Oncologists admit that the cure is possible if the disease is detected early. Proper cancer screening, including regular and area-wise screenings, is crucial, they assert. “Now there are very efficient drugs, some of which are helping a great deal in extending the lives of seriously sick patients,” Dr Aejaz said.

Dr Manzoor advises females to engage in monthly Breast Self-Examination (BSE), emphasising its simplicity and importance. “Every female should routinely perform BSE after a monthly bath, feeling for any abnormalities,” he said. “If anything is felt, a doctor visit is the next step, followed by mammography or ultrasound if necessary.”

Safiya’s case mirrors this process. Her surgery, a necessary step in curing her disease, took an emotional toll. Dr Manzoor explains two surgical options: Breast-conserving surgery (BCS), where only the swelling is removed, and mastectomy, where the entire breast is removed. He notes the emotional impact of mastectomy, stating that the chosen procedure depends on a set of factors.

Identifying lifestyle and obesity as potential contributors to breast cancer, Dr Manzoor advocates for a healthy lifestyle. Rahat, like Safiya, underwent surgery for breast cancer. Recounting her experience, Rahat highlights the emotional burden, underscoring the need for support and resources for those facing such challenges.

Psychological Impact

Rahat vividly recounts the toll her battle with cancer took on her, both emotionally and physically. “Sleepless nights, anxiety, always questioning why me?” Rahat reflects, highlighting the emotional roller coaster she endured. Denial is usually the first response from a patient and the moot point remains – no, and then, why me? Besides the conventional treatment, Rahat sought support from psychiatrists and psychologists to cope with overwhelming anxiety and persistent sadness. In evolved societies, a psychologist is part of the team that manages the patient.

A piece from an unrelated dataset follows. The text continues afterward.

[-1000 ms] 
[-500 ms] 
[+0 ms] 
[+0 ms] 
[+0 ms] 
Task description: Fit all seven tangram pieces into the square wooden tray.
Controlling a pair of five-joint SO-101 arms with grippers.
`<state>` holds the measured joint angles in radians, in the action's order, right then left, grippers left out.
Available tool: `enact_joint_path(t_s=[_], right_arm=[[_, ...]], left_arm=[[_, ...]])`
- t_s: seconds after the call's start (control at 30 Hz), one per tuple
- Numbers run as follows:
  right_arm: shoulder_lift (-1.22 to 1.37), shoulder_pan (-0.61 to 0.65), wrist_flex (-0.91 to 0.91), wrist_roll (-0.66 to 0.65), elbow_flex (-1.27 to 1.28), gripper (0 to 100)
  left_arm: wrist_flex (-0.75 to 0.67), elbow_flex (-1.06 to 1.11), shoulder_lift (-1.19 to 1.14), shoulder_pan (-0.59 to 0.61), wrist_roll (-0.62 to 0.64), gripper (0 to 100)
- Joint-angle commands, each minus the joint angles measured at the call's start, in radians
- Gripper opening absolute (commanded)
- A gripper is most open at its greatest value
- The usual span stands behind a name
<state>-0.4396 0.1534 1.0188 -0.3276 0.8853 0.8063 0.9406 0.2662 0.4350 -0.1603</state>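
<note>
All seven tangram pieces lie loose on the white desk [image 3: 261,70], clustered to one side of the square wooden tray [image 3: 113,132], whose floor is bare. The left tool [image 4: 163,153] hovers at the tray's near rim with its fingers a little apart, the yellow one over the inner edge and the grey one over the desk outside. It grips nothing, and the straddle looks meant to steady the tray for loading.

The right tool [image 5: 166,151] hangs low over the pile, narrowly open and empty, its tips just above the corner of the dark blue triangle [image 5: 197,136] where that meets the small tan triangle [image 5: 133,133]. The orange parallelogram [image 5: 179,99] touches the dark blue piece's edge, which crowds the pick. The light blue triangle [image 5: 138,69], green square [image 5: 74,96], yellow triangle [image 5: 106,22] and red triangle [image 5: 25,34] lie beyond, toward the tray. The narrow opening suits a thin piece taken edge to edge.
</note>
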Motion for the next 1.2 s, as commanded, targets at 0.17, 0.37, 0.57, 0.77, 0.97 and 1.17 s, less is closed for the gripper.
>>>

Safiya, echoing Rahat’s sentiments, acknowledges the emotional and psychological weight of her disease. “You have lived with a body your entire life, and then suddenly, a disease snatches away a part of your body and a part of you. How traumatising is that?” Safiya remarks, her voice carrying the weight of her experience. She further reveals grappling with body image issues, stating, “There were times when I thought of stuffing my chest, as my feminine standards were compromised. My identification as a female was altered.” In certain cases, they report phantom pain, an imaginary pain they report in the breast that no longer is there.

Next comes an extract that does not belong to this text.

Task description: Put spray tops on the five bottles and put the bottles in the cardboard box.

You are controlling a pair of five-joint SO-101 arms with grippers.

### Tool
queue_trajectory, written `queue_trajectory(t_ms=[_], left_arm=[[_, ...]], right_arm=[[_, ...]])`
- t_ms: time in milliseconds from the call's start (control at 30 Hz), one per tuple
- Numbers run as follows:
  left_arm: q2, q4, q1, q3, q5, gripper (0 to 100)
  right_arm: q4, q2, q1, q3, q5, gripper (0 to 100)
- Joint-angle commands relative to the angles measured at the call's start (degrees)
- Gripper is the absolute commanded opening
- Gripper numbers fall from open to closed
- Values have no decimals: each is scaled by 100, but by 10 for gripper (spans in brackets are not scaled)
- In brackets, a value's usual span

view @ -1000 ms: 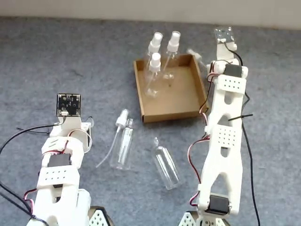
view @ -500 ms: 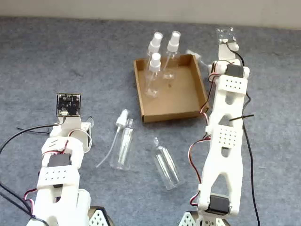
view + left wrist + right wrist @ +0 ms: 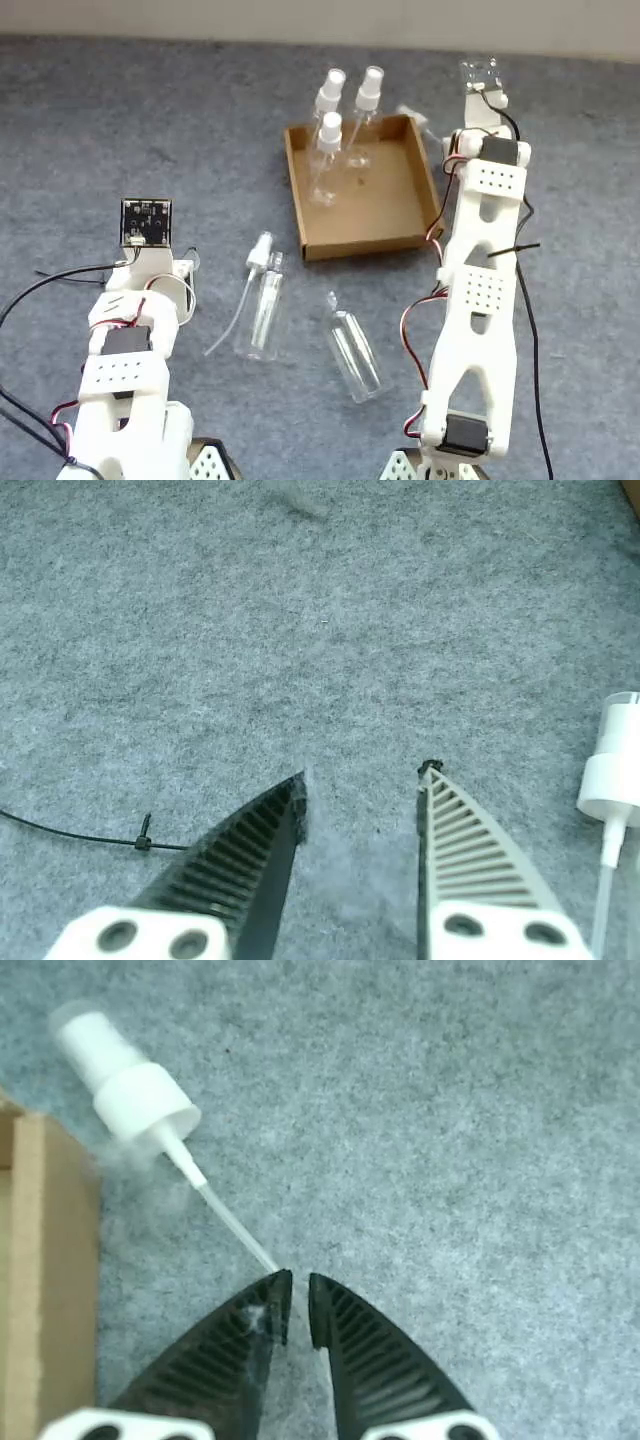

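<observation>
At cardboard box (image 3: 296,200): counting three capped bottles (image 3: 326,150) leaning in it, two bare bottles (image 3: 352,352) lying outside; noting right gripper (image 3: 298,1300) nearly closed, empty, at loose spray top (image 3: 135,1085), left gripper (image 3: 360,780) open

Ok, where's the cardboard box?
High view: the cardboard box lies at the far middle of the carpet, beside the right arm, holding three capped bottles.

- The white jointed right arm (image 3: 480,250) has stretched slightly farther along the side of the brown cardboard box (image 3: 296,190).
- Its wrist end, tipped with a small clear camera module (image 3: 478,72), now sits a little nearer the far edge of the grey felt table (image 3: 150,120) than a second ago.
</observation>
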Motion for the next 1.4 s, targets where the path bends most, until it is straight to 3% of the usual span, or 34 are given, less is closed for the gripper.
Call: queue_trajectory(t_ms=[0, 167, 400, 667, 867, 1067, 1367], left_arm=[[-57, -88, 84, -31, 44, 175], [-57, -88, 84, -31, 44, 175], [-57, -88, 84, -31, 44, 175], [-57, -88, 84, -31, 44, 175], [-57, -88, 84, -31, 44, 175], [-57, -88, 84, -31, 44, 175], [-57, -88, 84, -31, 44, 175]], right_arm=[[-75, -84, 66, -233, -9, 5], [-22, 303, 224, -286, 9, 5], [637, 681, 426, -295, 809, 5], [637, -57, 558, -303, 545, 9], [-391, -514, 497, -295, -334, 11], [-2185, -418, 338, -136, -782, 11], [-3090, 251, 110, -4, -985, 28]])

Dr Yasir Rather, a Professor in the Department of Psychiatry at IMHANS, GMC Srinagar, acknowledges the spectrum of emotions women diagnosed with breast cancer can face. “Fear, anxiety, and persistent sadness are common responses. The uncertainty of the future and concerns about treatment side effects contribute to psychological distress,” he notes. Dr Rather emphasises that body image issues may arise due to surgery or changes in appearance, impacting self-esteem. “Fertility concerns, especially for younger women, can also add emotional strain,” he said. “The persistent fear of recurrence and coping with potential loss further influence psychological well-being.”